|Campus & Corporate Network Connection Issues|
In a typical corporate network, users will normally connect their laptops wirelessly to the internet using a username/password that comes from the organization’s Microsoft Active Directory servers. The protocol used for this is known as 802.1X authentication.
Utilizing username/password authentication for devices that don’t have a person logging into them each day is problematic for a number of reasons:
- Devices such as printers, TVs and irrigation controllers won’t have a Microsoft Active Directory account so there is no username/password combination to enter on the device
- Most user accounts have a password expiration policy meaning that you’d have to go to each of your wireless devices and change their password each time your password expires
- Devices such as irrigation controllers are typically installed in secure locations and can be hard to reach. For example, your irrigation controller has a locked door and may be installed in a basement or plant equipment room.
Most devices such as printers, TVs, and irrigation controllers do not support 802.1X authentication for the reasons outlined above. With wireless-enabled devices becoming common, we are often asked for best practice for securely connecting these devices to the internet. There are a number of ways of securely connecting your irrigation controller to the internet.
|Use a Wi-Fi 4G Hotspot|
Bypassing the campus network completely is one method of gaining access to the internet. Wi-Fi 4G hotspots allow the controller to connect to a dedicated Wi-Fi network with the internet connection via 3G, 4G, or LTE network. Wi-Fi hotspots (also known as Mi-Fi) are available from most wireless carriers such as AT&T and Verizon.

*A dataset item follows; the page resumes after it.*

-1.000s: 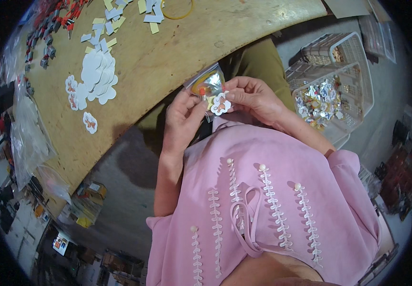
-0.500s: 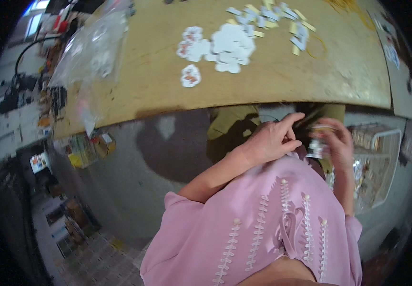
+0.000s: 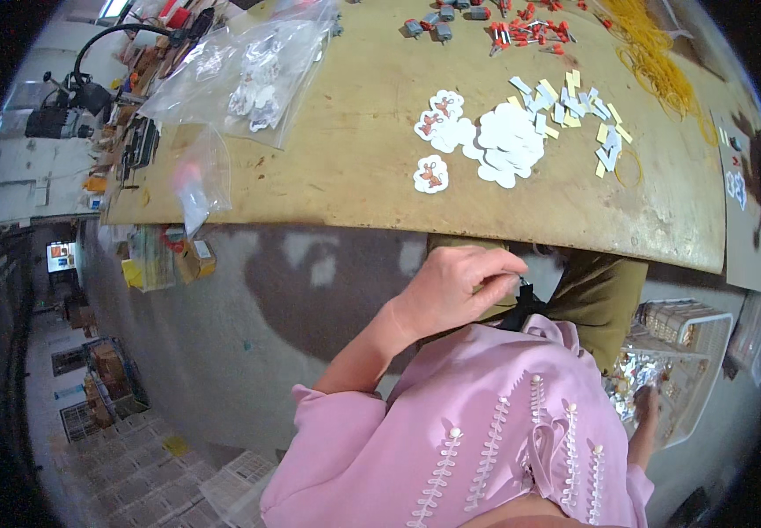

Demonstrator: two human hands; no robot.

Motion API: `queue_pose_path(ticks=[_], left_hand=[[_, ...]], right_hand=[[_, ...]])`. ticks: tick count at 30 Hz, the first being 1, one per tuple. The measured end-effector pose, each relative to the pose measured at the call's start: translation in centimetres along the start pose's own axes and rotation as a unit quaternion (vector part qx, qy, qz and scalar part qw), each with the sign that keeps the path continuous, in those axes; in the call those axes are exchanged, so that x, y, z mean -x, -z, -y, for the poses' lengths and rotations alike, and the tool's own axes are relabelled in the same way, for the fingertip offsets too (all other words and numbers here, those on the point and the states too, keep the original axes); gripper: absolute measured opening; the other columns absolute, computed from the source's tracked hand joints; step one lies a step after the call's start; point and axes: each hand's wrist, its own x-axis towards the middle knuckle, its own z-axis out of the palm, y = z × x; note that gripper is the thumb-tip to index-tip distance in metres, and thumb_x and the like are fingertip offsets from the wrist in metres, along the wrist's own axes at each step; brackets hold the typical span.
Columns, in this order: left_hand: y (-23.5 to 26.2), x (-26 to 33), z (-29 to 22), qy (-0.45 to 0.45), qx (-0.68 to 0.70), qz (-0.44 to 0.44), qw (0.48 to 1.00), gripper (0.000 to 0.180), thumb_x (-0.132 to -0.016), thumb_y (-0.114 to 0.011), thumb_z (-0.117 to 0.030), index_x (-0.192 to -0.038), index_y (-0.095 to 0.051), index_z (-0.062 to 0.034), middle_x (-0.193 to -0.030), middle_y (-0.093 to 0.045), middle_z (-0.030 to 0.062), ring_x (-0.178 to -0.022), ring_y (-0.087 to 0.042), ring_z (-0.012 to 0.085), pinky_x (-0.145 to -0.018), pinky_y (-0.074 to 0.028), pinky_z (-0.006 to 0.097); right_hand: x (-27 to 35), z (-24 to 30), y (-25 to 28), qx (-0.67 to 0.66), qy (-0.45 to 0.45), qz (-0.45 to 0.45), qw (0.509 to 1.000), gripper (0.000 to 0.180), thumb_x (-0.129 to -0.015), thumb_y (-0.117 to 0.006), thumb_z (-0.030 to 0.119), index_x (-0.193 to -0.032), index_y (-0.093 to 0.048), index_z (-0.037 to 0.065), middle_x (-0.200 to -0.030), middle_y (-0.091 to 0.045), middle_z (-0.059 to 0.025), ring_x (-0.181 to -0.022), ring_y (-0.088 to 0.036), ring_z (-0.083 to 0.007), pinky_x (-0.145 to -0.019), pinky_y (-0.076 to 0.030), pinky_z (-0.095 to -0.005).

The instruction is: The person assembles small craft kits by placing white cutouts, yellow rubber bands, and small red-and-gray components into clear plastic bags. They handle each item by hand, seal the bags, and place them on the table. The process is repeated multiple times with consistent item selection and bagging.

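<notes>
My left hand (image 3: 468, 286) is over my lap below the table edge. Its thumb and fingertips are pinched together beside a small bit of metal and a black strap-like piece (image 3: 525, 306); what they grip is too small to make out. Down at my right side, my right hand (image 3: 647, 407) reaches into a white plastic basket (image 3: 706, 400), among shiny foil-like packets (image 3: 634, 374). Its fingers are dark and partly hidden. On the table lie a pile of white scalloped cards (image 3: 508, 145) and a card with a reddish animal print (image 3: 431, 174).
Grey and yellow strips (image 3: 609, 145) lie right of the cards. Farther back are small grey motors (image 3: 442, 32), red-and-metal parts (image 3: 530, 35) and yellow rubber bands (image 3: 653, 66). A clear bag of cards (image 3: 261, 97) lies at the left. A cardboard box (image 3: 195, 261) sits below the table's left end.
My right hand has gone from my lap, where it held a small packet, down to the basket. My left fingers, stretched out before, are now pinched. The view has shifted, showing more of the table.
</notes>
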Motion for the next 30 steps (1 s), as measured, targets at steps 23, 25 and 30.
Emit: queue_pose_path(ticks=[23,25,30], left_hand=[[11.4,-6.3,7.9,0.048,-0.277,-0.234,0.931,0.032,-0.107,-0.059,-0.019,-0.133,-0.067,-0.0031,-0.129,-0.071,0.0175,-0.116,-0.069,0.0336,-0.1,-0.054,0.042],[13.6,-7.5,9.3,0.017,-0.337,-0.224,0.914,0.042,-0.109,-0.056,-0.025,-0.141,-0.059,0.0013,-0.141,-0.064,0.0223,-0.129,-0.061,0.0382,-0.109,-0.048,0.046],[15.0,-9.1,11.9,0.051,-0.403,-0.214,0.888,0.062,-0.11,-0.051,-0.035,-0.151,-0.041,0.011,-0.157,-0.044,0.0334,-0.145,-0.044,0.0481,-0.121,-0.036,0.052]], right_hand=[[-10.7,5.9,-6.9,0.233,0.303,0.074,0.921,0.021,-0.087,-0.065,0.022,-0.077,-0.079,0.009,-0.09,-0.079,-0.0148,-0.086,-0.076,-0.0335,-0.086,-0.059,-0.0459],[-10.8,8.4,-6.9,0.241,0.277,0.051,0.929,0.017,-0.085,-0.067,0.025,-0.078,-0.079,0.017,-0.087,-0.079,-0.0082,-0.085,-0.076,-0.0303,-0.078,-0.06,-0.0451],[-9.6,11.4,-4.3,0.406,0.358,0.023,0.841,0.015,-0.085,-0.069,0.019,-0.077,-0.08,0.014,-0.083,-0.079,-0.0087,-0.081,-0.078,-0.0248,-0.065,-0.058,-0.0403]])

|Create a dedicated “device” wireless network|
Almost all corporate/campus wireless networks allow the creation of multiple wireless networks without the need to deploy additional hardware.
Follow these steps for setting up a security device network:
- Using your wireless management software, create a new wireless SSID
- Enable WPA2 encryption but make sure to disable 802.1X authentication
- Choose a complex password for your new wireless network and enter this on devices that require access
- Enable MAC address filtering on your new wireless network to allow only authorized devices (such as your controller) (optional)
- Allow only access to the internet from your new wireless network (optional)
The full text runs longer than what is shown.